- Activity -
Give a verbatim copy of the lines below, minus the pictures.

- Source material -
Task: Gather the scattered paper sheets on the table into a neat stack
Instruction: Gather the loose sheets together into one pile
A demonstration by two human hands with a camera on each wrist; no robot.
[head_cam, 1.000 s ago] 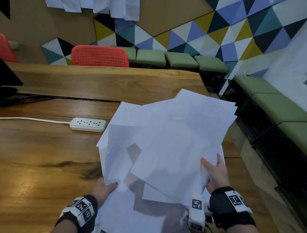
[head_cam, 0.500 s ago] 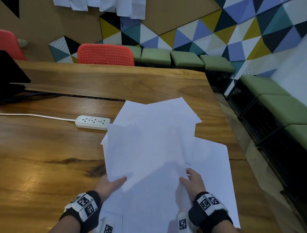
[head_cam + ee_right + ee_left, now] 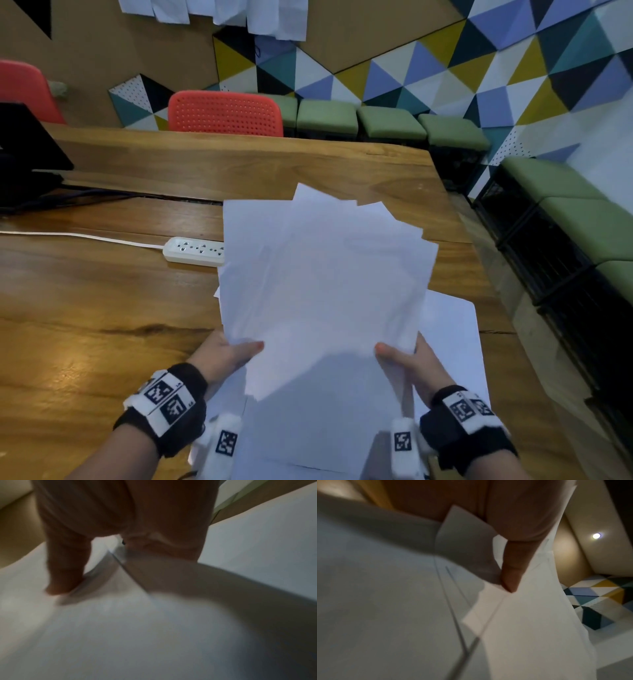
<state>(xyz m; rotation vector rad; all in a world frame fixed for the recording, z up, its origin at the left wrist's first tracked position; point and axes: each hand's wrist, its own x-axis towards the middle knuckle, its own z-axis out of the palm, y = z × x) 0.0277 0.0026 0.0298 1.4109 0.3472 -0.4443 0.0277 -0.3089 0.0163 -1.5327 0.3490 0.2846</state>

- Answer to this task -
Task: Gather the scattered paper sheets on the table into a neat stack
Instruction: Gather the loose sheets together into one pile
A demonstration by two human hands with a camera on each wrist; no robot.
[head_cam, 1.000 s ago] 
[head_cam, 0.500 s ago] 
[head_cam + ee_right + ee_left, now] 
<state>(xyz m; rotation vector rad; all in a world frame fixed for the recording, z up, its origin at the left wrist's first tracked position; point and axes: each hand's wrist, its own x-axis towards the middle knuckle, its own z-axis out of the palm, y = z × x) 0.0277 0.0026 0.0298 1.4109 0.3472 -0.4443 0.0277 -0.3089 0.0163 -1.5327 0.3490 0.2846</state>

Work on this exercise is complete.